- _TASK TO COMPLETE_:
Lines below that include the word "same" should each be copied.

- _EXERCISE DATA_:
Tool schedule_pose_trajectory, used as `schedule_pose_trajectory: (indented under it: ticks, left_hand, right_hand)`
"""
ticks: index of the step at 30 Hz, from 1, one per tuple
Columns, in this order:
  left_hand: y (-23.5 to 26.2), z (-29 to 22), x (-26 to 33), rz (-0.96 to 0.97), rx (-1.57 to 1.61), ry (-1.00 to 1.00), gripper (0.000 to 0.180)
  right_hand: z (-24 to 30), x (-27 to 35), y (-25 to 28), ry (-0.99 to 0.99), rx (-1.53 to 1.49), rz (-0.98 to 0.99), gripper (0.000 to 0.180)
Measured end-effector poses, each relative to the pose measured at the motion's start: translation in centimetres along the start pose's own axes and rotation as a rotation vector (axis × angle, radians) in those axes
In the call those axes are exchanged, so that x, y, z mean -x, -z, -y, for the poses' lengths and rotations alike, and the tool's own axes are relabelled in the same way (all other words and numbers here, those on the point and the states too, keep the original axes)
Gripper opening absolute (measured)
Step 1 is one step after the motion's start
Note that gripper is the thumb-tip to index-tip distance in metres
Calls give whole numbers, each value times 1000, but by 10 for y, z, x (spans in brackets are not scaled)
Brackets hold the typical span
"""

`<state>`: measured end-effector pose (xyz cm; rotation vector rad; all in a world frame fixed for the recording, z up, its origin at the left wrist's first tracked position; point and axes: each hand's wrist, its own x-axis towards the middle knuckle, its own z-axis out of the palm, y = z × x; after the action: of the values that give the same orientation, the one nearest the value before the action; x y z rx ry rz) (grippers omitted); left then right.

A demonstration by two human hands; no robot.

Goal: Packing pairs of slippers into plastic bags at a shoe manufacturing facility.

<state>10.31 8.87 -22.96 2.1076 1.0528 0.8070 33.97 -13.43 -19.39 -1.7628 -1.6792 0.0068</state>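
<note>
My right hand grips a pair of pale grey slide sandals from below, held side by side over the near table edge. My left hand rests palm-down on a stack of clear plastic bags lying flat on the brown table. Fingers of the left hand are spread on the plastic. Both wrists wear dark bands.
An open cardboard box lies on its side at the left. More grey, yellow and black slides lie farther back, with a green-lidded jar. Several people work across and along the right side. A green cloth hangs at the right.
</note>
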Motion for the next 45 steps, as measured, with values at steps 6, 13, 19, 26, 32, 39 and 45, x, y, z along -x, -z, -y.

- _RESULT FOR THIS EXERCISE_:
In the call those axes are exchanged, so that x, y, z mean -x, -z, -y, for the poses' lengths and rotations alike, and the tool's own axes are relabelled in the same way (all other words and numbers here, those on the point and the states too, keep the original axes)
`<state>`: measured end-effector pose (xyz cm; rotation vector rad; all in a world frame fixed for the recording, z up, its origin at the left wrist's first tracked position; point and axes: each hand's wrist, its own x-axis towards the middle knuckle, its own z-axis out of the palm, y = z × x; after the action: of the values that give the same orientation, the one nearest the value before the action; x y z rx ry rz) (grippers omitted); left then right.

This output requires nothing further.